((

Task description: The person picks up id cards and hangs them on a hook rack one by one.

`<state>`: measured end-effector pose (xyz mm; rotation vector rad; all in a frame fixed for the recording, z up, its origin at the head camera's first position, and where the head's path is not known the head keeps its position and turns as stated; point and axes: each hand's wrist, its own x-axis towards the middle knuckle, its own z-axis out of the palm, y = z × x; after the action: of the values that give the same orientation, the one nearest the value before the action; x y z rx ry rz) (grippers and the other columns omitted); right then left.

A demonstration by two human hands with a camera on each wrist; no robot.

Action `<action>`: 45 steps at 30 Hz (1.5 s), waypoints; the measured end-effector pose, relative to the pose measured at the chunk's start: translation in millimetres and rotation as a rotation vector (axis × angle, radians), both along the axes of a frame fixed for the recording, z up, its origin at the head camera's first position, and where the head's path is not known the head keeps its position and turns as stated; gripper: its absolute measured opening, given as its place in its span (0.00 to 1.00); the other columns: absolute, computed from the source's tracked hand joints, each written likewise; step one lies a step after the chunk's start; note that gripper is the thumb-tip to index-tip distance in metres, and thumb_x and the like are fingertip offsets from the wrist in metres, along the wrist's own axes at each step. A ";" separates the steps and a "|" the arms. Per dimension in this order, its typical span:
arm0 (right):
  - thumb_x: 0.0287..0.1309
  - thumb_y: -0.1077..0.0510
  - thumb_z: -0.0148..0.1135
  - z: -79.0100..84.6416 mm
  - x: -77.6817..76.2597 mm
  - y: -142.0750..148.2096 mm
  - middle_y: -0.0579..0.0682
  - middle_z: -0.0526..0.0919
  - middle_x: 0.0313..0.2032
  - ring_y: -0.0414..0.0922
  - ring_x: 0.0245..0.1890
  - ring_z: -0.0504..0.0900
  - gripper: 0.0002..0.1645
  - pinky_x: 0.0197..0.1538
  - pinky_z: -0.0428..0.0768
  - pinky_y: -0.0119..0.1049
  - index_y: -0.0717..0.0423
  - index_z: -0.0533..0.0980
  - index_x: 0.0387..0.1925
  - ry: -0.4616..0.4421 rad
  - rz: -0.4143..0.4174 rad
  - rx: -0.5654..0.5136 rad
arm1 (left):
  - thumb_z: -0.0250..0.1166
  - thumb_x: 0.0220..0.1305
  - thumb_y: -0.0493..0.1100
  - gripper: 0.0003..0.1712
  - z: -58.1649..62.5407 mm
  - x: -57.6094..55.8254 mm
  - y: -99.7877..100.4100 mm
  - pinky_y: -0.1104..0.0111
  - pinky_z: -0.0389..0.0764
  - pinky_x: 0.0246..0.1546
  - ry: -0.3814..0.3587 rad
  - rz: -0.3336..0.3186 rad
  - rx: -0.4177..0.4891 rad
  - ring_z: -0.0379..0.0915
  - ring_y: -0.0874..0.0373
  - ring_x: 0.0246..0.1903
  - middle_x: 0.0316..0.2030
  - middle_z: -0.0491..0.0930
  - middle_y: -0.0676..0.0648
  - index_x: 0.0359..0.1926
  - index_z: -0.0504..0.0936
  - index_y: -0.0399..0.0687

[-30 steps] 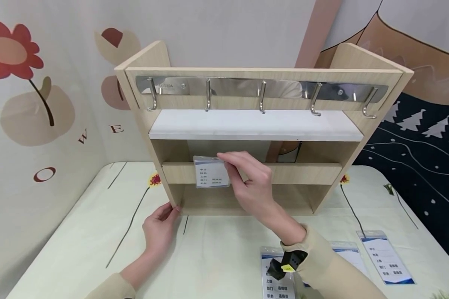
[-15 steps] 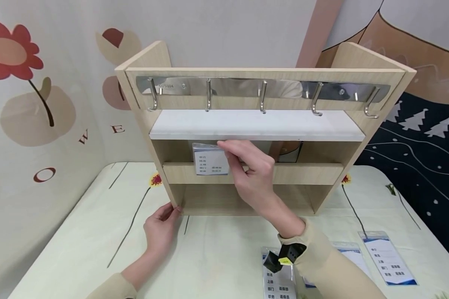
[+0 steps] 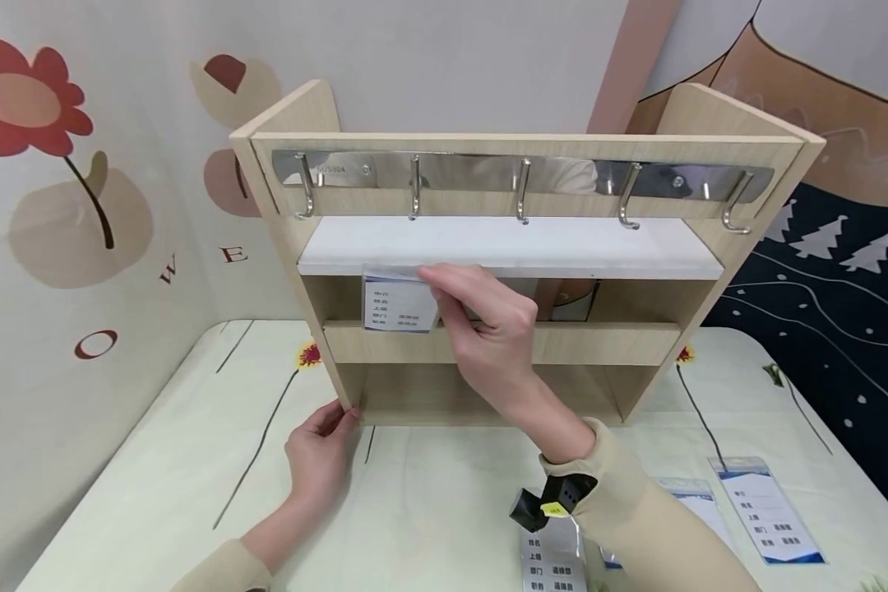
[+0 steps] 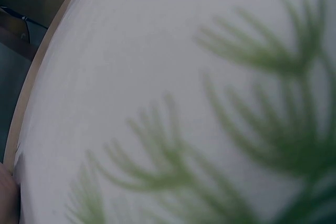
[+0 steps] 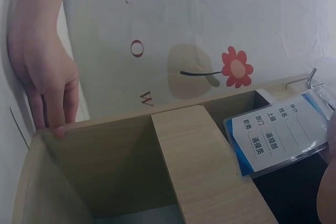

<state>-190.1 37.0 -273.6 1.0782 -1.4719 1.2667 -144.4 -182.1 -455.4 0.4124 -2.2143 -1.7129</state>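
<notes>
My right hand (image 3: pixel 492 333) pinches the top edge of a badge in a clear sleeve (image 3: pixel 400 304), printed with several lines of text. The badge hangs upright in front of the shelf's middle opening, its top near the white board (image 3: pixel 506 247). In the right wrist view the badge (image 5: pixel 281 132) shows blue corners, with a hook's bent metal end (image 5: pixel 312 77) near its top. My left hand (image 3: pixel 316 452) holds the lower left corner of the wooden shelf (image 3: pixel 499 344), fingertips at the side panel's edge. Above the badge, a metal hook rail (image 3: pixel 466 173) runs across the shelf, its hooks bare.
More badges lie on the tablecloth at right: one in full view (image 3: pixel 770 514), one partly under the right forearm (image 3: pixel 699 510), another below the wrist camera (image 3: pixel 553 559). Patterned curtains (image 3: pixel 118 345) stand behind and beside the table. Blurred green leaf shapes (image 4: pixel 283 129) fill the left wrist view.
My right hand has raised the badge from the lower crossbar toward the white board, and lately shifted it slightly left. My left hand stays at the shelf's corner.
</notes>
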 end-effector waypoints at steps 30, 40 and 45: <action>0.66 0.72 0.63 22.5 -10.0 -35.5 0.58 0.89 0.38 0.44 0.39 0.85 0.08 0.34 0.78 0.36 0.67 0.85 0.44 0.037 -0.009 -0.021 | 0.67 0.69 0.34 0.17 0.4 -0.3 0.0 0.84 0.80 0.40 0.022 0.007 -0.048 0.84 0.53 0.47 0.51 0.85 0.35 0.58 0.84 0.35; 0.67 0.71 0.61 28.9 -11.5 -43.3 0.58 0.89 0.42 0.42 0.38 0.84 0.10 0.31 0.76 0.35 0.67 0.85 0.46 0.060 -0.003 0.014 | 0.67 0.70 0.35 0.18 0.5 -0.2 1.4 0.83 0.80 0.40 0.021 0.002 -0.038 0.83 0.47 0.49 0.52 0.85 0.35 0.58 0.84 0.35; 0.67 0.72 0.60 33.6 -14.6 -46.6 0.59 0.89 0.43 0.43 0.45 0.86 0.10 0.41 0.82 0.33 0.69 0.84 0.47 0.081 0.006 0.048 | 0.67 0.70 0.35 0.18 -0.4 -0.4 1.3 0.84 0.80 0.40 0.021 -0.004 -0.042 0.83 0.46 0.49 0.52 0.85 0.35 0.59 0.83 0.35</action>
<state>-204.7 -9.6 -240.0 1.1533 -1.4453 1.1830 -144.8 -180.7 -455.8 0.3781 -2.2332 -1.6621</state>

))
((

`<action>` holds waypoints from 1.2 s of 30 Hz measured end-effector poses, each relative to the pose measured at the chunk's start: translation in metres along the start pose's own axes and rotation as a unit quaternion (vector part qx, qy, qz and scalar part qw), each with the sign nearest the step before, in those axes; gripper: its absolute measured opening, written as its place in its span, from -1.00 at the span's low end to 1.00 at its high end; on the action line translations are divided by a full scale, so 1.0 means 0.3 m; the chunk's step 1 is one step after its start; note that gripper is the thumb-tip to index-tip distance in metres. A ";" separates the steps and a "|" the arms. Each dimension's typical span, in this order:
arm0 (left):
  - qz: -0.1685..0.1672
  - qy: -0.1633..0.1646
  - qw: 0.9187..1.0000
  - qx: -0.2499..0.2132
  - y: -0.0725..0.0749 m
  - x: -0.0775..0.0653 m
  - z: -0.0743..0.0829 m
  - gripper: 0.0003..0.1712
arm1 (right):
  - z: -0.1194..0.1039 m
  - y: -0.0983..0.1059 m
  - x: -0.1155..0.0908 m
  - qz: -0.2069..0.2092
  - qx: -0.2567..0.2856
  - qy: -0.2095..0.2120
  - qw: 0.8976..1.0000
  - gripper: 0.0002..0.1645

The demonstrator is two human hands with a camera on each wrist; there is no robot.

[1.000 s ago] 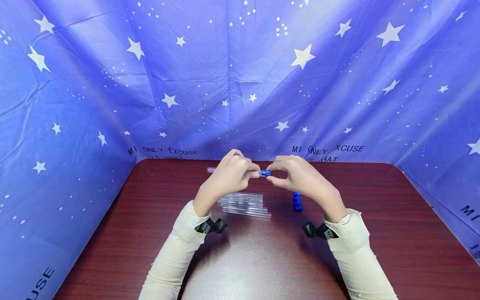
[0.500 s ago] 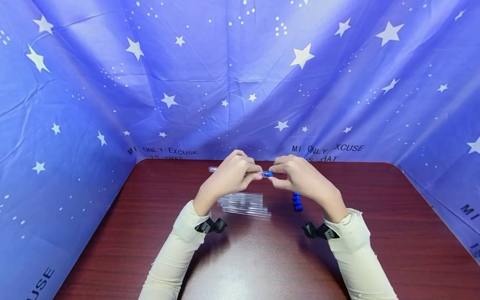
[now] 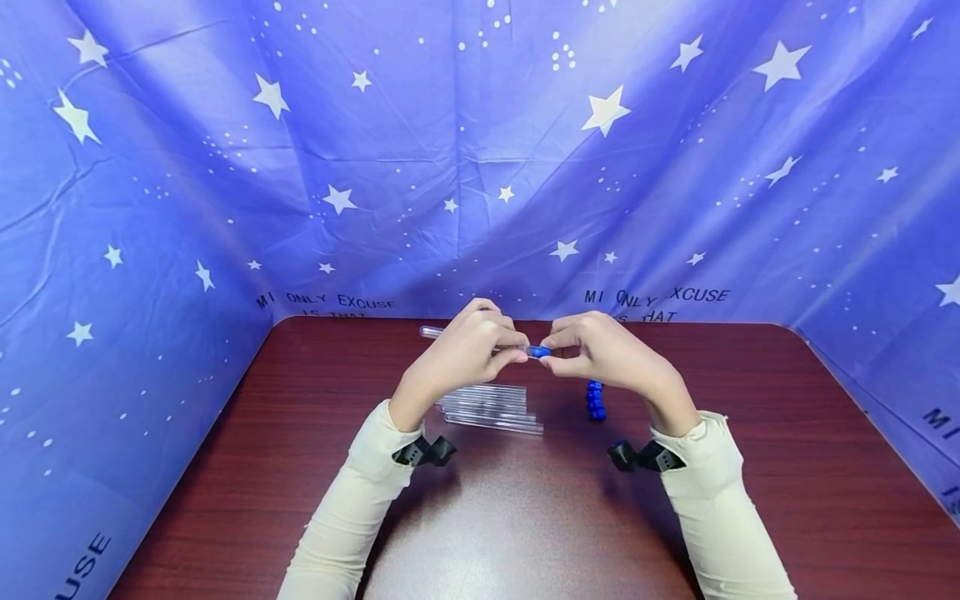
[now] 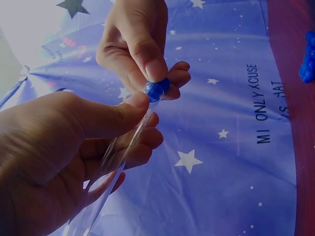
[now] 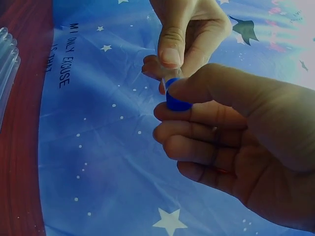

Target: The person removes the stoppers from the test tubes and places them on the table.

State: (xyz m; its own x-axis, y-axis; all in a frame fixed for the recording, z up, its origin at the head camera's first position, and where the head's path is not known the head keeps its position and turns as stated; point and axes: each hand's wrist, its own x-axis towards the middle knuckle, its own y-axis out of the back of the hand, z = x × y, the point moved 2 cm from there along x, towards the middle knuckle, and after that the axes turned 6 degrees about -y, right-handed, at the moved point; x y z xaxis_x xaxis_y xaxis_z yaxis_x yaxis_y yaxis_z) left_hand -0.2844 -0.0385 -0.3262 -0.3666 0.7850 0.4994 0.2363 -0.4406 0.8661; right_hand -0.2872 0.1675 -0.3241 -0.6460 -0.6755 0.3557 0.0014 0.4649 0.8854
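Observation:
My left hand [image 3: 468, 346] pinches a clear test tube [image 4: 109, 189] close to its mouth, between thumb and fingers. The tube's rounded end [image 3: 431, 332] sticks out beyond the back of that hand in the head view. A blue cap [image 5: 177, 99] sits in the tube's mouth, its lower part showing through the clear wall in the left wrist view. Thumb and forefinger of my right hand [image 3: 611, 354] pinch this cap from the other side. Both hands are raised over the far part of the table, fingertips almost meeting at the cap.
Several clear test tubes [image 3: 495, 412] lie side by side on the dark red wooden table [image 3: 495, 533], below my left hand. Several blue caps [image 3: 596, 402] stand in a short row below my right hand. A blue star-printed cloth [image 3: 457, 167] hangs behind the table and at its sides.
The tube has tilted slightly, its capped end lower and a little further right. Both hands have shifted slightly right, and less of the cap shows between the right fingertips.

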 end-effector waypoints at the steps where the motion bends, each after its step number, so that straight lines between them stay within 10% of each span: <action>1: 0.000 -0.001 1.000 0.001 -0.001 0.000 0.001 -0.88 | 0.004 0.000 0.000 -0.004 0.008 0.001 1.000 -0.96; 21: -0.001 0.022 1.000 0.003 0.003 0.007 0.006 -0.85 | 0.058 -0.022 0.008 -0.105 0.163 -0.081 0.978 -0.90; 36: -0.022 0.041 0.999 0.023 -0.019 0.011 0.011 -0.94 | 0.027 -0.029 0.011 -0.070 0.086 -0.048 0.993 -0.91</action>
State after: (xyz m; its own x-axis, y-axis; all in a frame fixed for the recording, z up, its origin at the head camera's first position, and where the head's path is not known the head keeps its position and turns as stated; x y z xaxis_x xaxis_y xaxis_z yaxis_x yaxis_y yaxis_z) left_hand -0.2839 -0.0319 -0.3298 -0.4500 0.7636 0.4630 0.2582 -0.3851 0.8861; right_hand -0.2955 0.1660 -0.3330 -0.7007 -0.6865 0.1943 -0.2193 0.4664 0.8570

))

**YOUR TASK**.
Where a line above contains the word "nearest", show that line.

**WRITTEN RESPONSE**.
`<state>`: measured end-effector pose (xyz mm; rotation vector rad; all in a frame fixed for the recording, z up, its origin at the head camera's first position, and where the head's path is not known the head keeps its position and turns as stated; point and axes: each hand's wrist, its own x-axis towards the middle knuckle, its own z-axis out of the palm, y = z × x; after the action: of the values that give the same orientation, the one nearest the value before the action; x y z rx ry rz) (grippers and the other columns omitted); right then left.
`<action>` holds waypoints from 1.2 s of 30 Hz measured end-effector poses, each relative to the pose measured at the chunk's start: translation in metres along the start pose's own axes and rotation as a unit quaternion (vector part qx, qy, qz and scalar part qw), each with the sign nearest the step before, in those axes; gripper: its absolute measured opening, written as its place in its span, from -1.00 at the span's low end to 1.00 at its high end; on the action line translations are divided by a full scale, so 1.0 means 0.3 m; the chunk's step 1 is one step after its start; note that gripper is the thumb-tip to index-tip distance in metres. A ";" separates the steps and a "|" the arms. Each dimension's typical span, in this order:

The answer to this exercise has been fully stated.